E poniamo il caso di un referendum per abrogare i referendum: se vincesse, dovremmo abrogarlo, ma se lo abroghiamo vuol dire che non va abrogato e se non lo abroghiamo vuol dire che va abrogato. Questi esempi sembrerebbero dimostrare una debolezza del pensiero logico ma, di fatto, sono solo eccezioni che ne confermano la validità.
Il vero problema non è la logica ma la comune mancanza di logica. Per questo i meccanismi democratici hanno esiti infausti. La maggioranza delle persone direbbe che, se un gatto e mezzo mangia un topo e mezzo in un minuto e mezzo, tre gatti mangiano tre topi in tre minuti. I più sono infatti incapace di ragionare correttamente. A ciò contribuisce la natura sempre più distratta e frettolosa dei nostri pensieri. Prendiamo la recente emergenza sanitaria.

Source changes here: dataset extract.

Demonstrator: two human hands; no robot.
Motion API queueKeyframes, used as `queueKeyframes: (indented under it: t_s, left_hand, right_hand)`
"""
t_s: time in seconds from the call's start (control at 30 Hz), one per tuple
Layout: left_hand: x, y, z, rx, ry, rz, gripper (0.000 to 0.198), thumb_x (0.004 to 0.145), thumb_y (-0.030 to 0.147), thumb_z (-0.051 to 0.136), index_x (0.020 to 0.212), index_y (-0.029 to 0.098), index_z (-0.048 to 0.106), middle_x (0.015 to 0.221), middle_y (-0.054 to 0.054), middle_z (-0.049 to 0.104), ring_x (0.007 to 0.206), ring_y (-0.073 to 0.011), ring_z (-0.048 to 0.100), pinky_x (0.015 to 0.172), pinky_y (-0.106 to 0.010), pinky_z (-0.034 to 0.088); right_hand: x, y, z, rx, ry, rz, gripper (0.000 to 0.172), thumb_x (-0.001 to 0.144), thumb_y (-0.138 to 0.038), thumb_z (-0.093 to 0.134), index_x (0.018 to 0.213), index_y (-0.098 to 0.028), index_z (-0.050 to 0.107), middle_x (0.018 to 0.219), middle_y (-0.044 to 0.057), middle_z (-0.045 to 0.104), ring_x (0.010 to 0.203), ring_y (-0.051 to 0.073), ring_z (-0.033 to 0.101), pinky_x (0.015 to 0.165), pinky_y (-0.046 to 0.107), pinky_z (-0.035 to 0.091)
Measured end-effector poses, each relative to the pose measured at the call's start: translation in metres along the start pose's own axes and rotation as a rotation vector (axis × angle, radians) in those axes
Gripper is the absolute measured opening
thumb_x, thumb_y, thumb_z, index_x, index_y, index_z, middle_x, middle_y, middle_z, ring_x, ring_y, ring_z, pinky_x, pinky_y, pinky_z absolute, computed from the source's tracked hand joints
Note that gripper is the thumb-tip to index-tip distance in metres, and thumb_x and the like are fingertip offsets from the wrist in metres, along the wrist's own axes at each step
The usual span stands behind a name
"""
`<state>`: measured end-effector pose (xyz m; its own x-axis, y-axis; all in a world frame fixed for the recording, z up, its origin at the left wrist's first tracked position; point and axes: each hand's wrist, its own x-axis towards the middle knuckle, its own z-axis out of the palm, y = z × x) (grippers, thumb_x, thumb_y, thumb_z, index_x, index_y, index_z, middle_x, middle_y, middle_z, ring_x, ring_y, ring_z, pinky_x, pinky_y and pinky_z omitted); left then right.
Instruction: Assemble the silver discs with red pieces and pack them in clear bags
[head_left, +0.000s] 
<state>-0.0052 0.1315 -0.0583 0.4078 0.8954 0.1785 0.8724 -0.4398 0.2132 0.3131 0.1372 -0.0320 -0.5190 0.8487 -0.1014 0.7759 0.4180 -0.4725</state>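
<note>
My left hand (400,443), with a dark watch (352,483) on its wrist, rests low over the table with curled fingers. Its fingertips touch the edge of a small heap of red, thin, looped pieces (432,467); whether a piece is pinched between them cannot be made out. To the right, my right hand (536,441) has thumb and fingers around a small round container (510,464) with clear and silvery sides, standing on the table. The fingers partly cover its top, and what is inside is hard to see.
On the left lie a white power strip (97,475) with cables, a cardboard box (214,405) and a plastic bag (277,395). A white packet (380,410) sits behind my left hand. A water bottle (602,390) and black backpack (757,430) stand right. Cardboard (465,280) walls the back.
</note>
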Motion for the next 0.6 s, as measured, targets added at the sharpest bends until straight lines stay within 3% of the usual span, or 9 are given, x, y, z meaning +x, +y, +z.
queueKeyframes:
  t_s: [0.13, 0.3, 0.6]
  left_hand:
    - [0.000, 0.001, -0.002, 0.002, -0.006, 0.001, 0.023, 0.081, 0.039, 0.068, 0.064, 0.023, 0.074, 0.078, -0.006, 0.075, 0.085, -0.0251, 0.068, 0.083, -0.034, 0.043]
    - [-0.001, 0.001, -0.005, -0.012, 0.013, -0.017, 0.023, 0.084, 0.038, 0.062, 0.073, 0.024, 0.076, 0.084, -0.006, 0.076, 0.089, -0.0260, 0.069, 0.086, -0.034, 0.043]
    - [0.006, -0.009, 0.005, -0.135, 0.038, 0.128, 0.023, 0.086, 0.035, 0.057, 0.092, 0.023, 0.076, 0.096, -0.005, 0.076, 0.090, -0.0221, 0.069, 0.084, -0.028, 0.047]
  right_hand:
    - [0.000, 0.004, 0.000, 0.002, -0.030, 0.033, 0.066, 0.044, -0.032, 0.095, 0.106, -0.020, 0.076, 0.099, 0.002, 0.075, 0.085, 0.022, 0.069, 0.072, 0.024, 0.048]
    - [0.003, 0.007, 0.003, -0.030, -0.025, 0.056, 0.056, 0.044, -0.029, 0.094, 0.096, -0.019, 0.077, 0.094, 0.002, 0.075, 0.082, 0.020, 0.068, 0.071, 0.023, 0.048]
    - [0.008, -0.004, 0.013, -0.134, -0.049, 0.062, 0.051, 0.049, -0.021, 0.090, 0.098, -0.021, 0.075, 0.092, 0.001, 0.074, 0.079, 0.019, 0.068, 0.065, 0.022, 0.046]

Che la gente possa prender per vere proposizioni così evidentemente assurde e contraddittorie è certo da imputare alla sua scarsa attitudine per la logica.

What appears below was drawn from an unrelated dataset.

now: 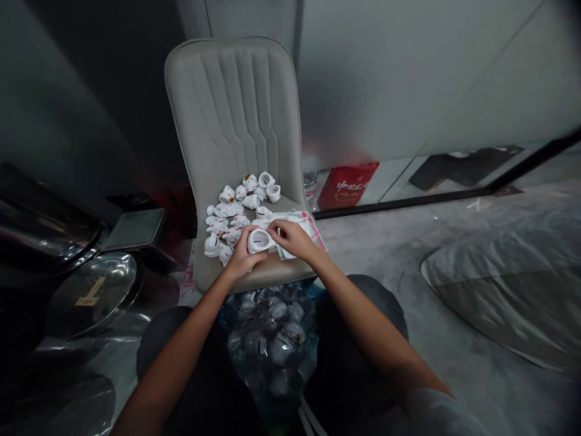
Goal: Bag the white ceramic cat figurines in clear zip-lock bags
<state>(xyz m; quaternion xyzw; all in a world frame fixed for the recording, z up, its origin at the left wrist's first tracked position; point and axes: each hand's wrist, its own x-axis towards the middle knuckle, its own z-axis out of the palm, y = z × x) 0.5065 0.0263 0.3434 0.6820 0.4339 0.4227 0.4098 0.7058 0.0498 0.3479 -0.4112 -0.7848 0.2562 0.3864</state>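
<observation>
While a white ceramic cat figurine is pinched at frame centre between the left hand, cupped beneath it, and the right hand, its long axis is held roughly level. Further figurines are heaped just above it on a grey padded chair.

Left hand and right hand closed around a white ceramic cat figurine above a beige upholstered chair, beside a heap of matching figurines and a pink-edged white cloth, with a clear plastic bag between dark-trousered knees.
</observation>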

È essenziale, se vogliamo salvare la società, imparare a ragionare, esercitarsi nell’arte della logica. “Il gatto è un animale che miagola quindi un animale che miagola è un gatto” alla gente sembra logico, ma non lo è affatto. “Tutti gli uomini sono mortali, Socrate è mortale, quindi Socrate è un uomo” può essere casualmente vero ma non è logico, perché “tutti gli uomini sono mortali” non vuol dire “tutti i mortali sono uomini”. Sarebbe come dire: “tutti i cerchi sono figure geometriche, il quadrato è una figura geometrica, dunque il quadrato è un cerchio”, oppure “le giraffe hanno il collo lungo, mia zia ha il collo lungo, mia zia è una giraffa”.
Tuttavia, in un mondo dove solo l’uomo è mortale, “tutti gli uomini sono mortali” coinciderebbe in pratica con “tutti i mortali sono uomini”. La frase “Socrate è mortale, gli uomini sono mortali, Socrate è un uomo”, illogica sulla Terra, potrebbe perciò sembrar logica su un altro pianeta.
Ma questa apparente incongruenza dipenderebbe da un errore di quei logici extraterrestri, dalla loro difettosa capacità d’astrazione. La logica è infatti una legge universale, valida in tutti i mondi possibili. Se fosse legata a condizioni soggettive e particolari vi sarebbero altrettante rispettabili opinioni quante sono le caratteristiche storiche, geografiche, psicologiche o biografiche di ognuno.
Il folle e l’idiota avrebbero una loro logica, coerente quanto quella di ogni altro. Si potrebbe dedurre che i vegetariani sono nazisti dal fatto che Hitler era vegetariano e, dato che Maometto amava i gatti, inferire che i mussulmani non sono cani, benché Otello dica di un turco “quel cane circonciso”. Se un discorso non ha né capo né coda e se ogni gatto si morde la coda, potremmo concludere che quel discorso non è un gatto. Ma un ragionamento che si morde la coda potrebbe essere un gatto.
La mia opinione varrebbe quanto la tua. E se chiamassimo un terzo a far da giudice, la sua opinione varrebbe quanto la nostra. Come potremmo mai arrivare alla verità? Dal che risulta evidente la necessità di affidarsi a dati logici e percentuali statistiche precise (quod erat demonstrandum). L’alternativa è lasciare che la nostra società ritorni a stadi primitivi, comportarsi come fanciulli irresponsabili e mettere a soqquadro ogni ordine razionale. Insomma, il caos.